Darkness covers up many things. It's like a cloak covering up everything whether it's good or bad. Slits on wrists or bruises on knees its a comfort for all. When I was younger I was truly scared of the dark. Nightmares appeared to come when ever the dark was lurking around ,then I realised after years I'm the monster. All my life I was running away from my self. Every blanket I hid under every time I had chanted "there's no such things as monsters " was just to comfort me from my self.
I know it's crazy to say this but my minds everywhere. My mum is dying and I don't know what to do.
'You never can fix my heart' those words chimed in my ear like wedding bells. They said that we have a choice to switch off the life support unit. Grandma and grandpa are both depressed,'Obiousily their daughter is pretty much dead' argh shut up brain. I hit my head then laughed at my self. "Your so stupid" I said out loud everybody in the hospital gave me a weird look.
I have no one to think about. I don't want Ali to see me like this she's still with Perri. It's December months have passed like a blink of an eye. talking about eyes I don't think there is a single tear left in my eyes. I smirked at my self " I brought you hot chocolate" " with whipped cream and caramel drizzle " "and two marshmallows" we said at the same time. Ed has really helping me get through this. Yes you've guessed it Ed Sheeran we're nothing more than friends. I need somewhere to crash at nights I hate hospitals and I've quiet frankly had enough of them, so I take his bedroom he takes the couch. When I refused he said it was an "inspirational place to sleep" then he made a joke about sleeping on a couch since he was sixteen.
WOOW let me start from the beginning . He came not so long ago to visit Katy. It was awkward at first but then I got to know him I loved the way he laughs and his weird obsessions over pizza and totally him as a person. so at the end I ended up living with him.

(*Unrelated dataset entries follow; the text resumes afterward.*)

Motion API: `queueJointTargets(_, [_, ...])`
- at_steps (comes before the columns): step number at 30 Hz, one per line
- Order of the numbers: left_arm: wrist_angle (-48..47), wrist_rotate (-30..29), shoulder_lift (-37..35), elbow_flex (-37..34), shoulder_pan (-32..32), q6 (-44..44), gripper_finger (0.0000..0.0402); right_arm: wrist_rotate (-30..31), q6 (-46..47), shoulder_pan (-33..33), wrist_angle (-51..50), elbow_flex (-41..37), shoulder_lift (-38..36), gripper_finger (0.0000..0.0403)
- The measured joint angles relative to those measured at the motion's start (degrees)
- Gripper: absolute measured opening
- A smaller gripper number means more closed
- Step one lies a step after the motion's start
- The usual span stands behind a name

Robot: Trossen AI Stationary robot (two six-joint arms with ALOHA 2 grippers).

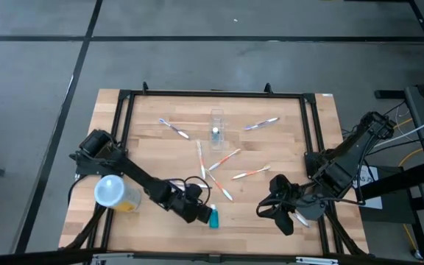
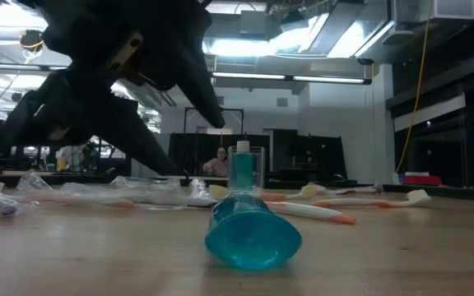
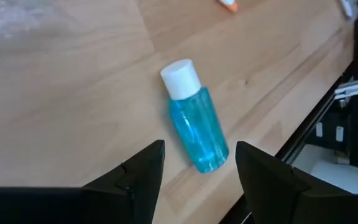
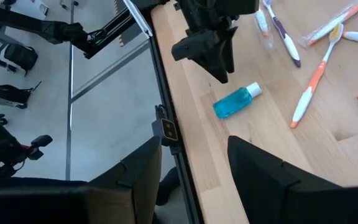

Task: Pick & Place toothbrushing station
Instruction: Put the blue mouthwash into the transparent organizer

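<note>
Two tools noted at the near edge of the table [image 1: 153,147], both with fingers spread wide and holding nothing. Left tool [image 1: 201,208] low over the boards just beside a small blue bottle [image 1: 213,217] with white cap, lying on its side near the front edge; no contact seen. Right tool [image 1: 277,208] at the near right side, above the boards, well apart from the bottle. Yellow tub with pale round lid [image 1: 112,193] at the near left, beside the left arm. Several toothbrushes [image 1: 223,162] scattered flat across mid-table. Toothbrushing station [image 1: 216,125], a clear holder, standing upright toward the far side, centre, apart from both tools.
</note>
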Motion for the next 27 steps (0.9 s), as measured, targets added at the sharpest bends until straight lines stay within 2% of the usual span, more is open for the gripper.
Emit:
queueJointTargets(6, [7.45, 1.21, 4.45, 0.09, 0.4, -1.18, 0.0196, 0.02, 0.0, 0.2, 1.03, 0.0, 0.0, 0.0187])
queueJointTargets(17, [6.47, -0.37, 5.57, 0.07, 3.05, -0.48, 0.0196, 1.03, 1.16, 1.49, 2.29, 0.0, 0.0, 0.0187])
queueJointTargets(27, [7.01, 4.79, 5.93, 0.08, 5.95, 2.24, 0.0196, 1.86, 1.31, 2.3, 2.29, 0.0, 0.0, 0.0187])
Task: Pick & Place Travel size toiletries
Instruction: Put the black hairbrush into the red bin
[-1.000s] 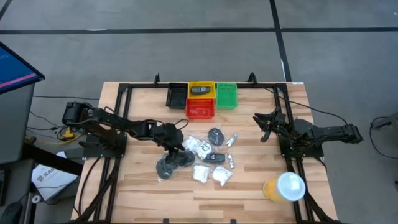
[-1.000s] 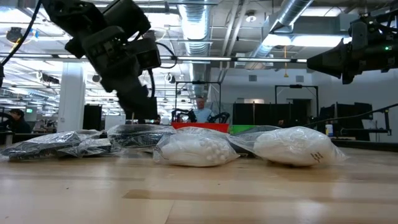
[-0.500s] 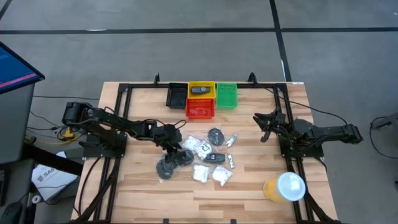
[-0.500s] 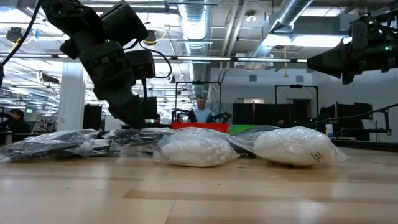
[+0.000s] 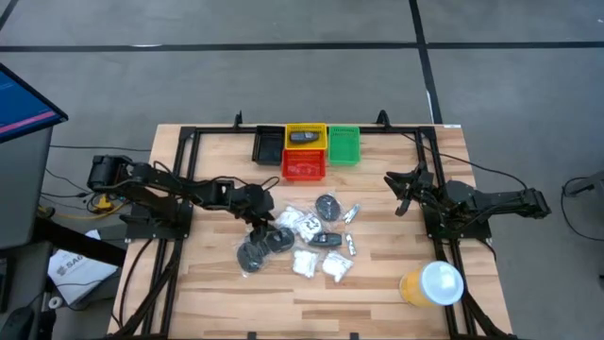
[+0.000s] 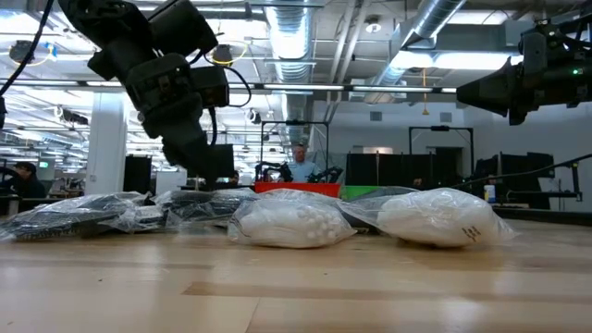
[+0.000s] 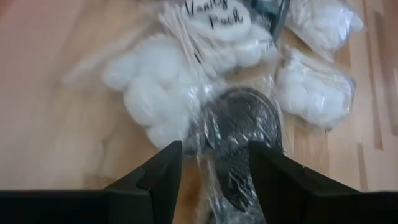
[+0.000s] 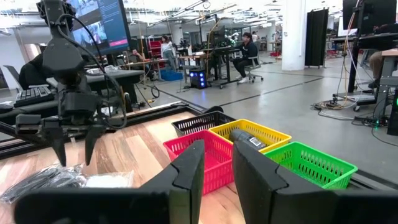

"How are you holding up?" " Sorry it's a reflex" he started cursing to him self under his breath. I started giggling "Ed I'm okay I just want to go home now I'm tired" cracking another signature smile.
"You know what I find fascinating why did Snape keep a grunge on Harry for so long?" I said walking down the stairs to the parking lot."Are we seriously going to go through this again I told you Jess he loved Lilly and Lilly went after James. Harry looks like James a lot but when snaps was younger he bullied Snape." "Our convocations are so interesting" I say scrunching my noes and laughing at the same time.
Ed just laughs. We pull up to the drive way I unfasten my seat belt and I huff. Harry Styles is sitting on Ed's bench. "It's okay he can't say anything to you" Ed says sternly I look down at my hands fidgeting with my bracelet. He put my chin up un expectedly. "I mean it Jess no one can hurt you when I'm here."
"I'm perfectly fine Ed nothing's wrong with me I'm just thinking about... Uni and.....staff" I'm so stupid. 'I know you are'. I mentally give my self a face palm, I'm starting to have a conversation with my self again argh.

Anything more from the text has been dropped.